How does OHM's license differ from OSM's? (aka, why doesn't OHM use the ODbL?)

OpenHistoricalMap strives to dedicate as much of its contents as possible to the public domain under a Creative Commons CC0 dedication, which means there are few restrictions as legally possible. By contrast, OpenStreetMap has adopted the Open Database License, which comes with a number of requirements related to copyright and database rights, as well as Community Guidelines that attempt to clarify this license for various use cases. Therefore, you may freely use OHM data inside OSM or any other project, whereas the reverse is not necessarily true.

OHM has deliberately avoided the ODbL for several reasons. The field of historical geography differs significantly from the more consumer-oriented space that OSM inhabits. As an unconventional GIS dataset, OHM does not have to worry as much about being co-opted by well-resourced companies seeking a competitive advantage for their proprietary datasets. Instead, we compete against many overlapping academic projects, differentiating ourselves by our emphasis on collaboration and reuse. The field is dominated by noncommercial educational institutions that enjoy significant fair use protection. These same institutions are major potential sources of data, expecting citations that we can provide alongside the database. Moreover, OHM is based in the United States, where compilations of facts do not enjoy significant legal protection. Fortunately, academic standards against plagiarism already strongly encourage attribution – even acknowledgment of intangible contributions that a copyright license could not enforce.

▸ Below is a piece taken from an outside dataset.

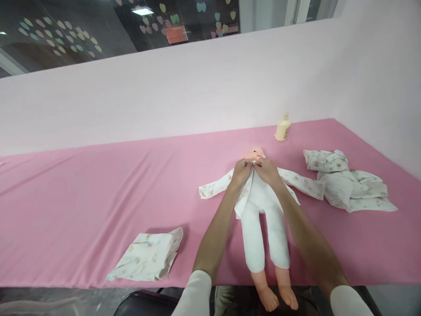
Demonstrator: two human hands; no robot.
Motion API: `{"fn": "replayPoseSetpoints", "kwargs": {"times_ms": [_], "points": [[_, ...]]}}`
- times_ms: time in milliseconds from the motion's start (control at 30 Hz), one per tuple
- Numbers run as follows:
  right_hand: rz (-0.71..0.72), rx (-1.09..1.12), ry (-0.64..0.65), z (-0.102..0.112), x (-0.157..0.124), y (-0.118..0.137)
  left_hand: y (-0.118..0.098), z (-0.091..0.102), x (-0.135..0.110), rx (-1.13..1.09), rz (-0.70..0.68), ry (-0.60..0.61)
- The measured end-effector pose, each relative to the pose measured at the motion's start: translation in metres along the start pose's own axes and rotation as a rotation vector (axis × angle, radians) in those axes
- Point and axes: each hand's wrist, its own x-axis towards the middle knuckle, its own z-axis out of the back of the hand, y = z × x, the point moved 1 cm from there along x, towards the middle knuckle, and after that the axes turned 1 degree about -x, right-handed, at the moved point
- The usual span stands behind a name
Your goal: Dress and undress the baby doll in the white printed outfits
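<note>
A baby doll (265,219) lies on its back, its feet hanging past the near edge of the pink-covered table. It wears a patterned baby shirt (217,188) whose long sleeves stretch out to both sides; the front hangs loose over the white body. My left hand (242,170) pinches the shirt's edge just below the doll's head (254,153). Close beside it, my right hand (265,169) also pinches the fabric at the neckline. The fingertips nearly meet, and what lies exactly between them is partly hidden.
A folded patterned cloth (148,256) lies at the table's near left. Rumpled baby clothes (351,184) lie to the right, touching the shirt's sleeve end. A cream pump bottle (283,128) stands by the white wall. A black chair (144,303) is below the front edge.
</note>
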Motion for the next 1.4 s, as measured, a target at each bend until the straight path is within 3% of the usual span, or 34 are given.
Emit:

Richard Welty's Diary entry: "moving OSM data to OHM - dealing with the license" illustrates the issues with moving data responsibly from OSM to OHM.

Can OHM be used for building routing models?

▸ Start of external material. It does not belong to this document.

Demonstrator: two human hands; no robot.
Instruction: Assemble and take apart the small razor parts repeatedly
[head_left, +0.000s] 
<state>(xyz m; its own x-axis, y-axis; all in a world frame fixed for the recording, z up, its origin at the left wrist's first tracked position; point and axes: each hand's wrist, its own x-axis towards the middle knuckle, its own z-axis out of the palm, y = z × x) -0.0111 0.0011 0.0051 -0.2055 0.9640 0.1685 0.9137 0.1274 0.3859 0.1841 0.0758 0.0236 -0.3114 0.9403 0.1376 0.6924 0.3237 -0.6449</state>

Yes, because OHM uses the OSM data model and technology stack, it is possible to extract data from OHM and load it either in a native OSM format (XML or protobuf) into a range of open source routing tools which have been developed to use OSM data. These include Gosmore, GraphHopper, and OSRM. Choice of which routing engine will depend on application: some use contraction hierarchies which limit routing to a single transport mode, whereas others can be configured to provide several routing modalities (e.g., foot, horse, horse-and-wagon etc.).

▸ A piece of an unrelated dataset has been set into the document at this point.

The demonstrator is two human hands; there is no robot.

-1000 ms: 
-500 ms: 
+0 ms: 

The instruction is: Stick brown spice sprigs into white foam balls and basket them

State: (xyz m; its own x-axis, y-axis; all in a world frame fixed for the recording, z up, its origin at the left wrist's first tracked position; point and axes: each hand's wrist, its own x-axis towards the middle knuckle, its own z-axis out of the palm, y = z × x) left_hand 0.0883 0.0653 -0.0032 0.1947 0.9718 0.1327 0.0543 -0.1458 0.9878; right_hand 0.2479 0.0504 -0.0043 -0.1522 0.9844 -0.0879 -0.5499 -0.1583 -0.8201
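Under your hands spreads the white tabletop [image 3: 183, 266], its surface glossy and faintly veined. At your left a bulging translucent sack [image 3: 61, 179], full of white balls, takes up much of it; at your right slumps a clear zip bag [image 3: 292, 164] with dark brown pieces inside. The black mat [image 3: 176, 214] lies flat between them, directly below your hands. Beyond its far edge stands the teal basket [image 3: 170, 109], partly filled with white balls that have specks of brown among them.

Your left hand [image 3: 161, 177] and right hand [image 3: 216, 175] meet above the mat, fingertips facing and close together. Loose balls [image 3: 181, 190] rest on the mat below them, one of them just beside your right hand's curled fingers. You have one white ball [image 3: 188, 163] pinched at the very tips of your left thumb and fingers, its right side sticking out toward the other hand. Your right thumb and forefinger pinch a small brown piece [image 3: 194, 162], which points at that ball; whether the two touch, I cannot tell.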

This GitHub issue tracks configuring a router based on OHM data.

Why is there a fake city in Greenland?

The Worldwide Rendering Testbed was originally mapped near Seattle to test various tagging combinations that need to be rendered by the main Historical style. It is occasionally cited in GitHub tickets in order to provide working examples of things that should be supported, without having to hunt for them elsewhere on the map. Style designers also use the testbed in some design tools. In May 2022, after it attracted some attention from users,[2] it was moved to sparsely populated Greenland.

A railway rendering testbed also exists in Brunehaut, Belgium.

As the project's canonical examples of tagging for the renderer, these testbeds are expected to be deleted eventually. Mappers and data consumers should not rely on particular quirks in testbeds.


  1. Cawley, Maggie (May 26, 2021). “OpenHistoricalMap Welcomed As An OSM US Charter Project”. Washington, D.C.: OpenStreetMap U.S.. Retrieved April 23, 2024. 
  2. mesbahamin (June 11, 2021). “OpenHistoricalMap”. Hacker News. Retrieved April 23, 2024.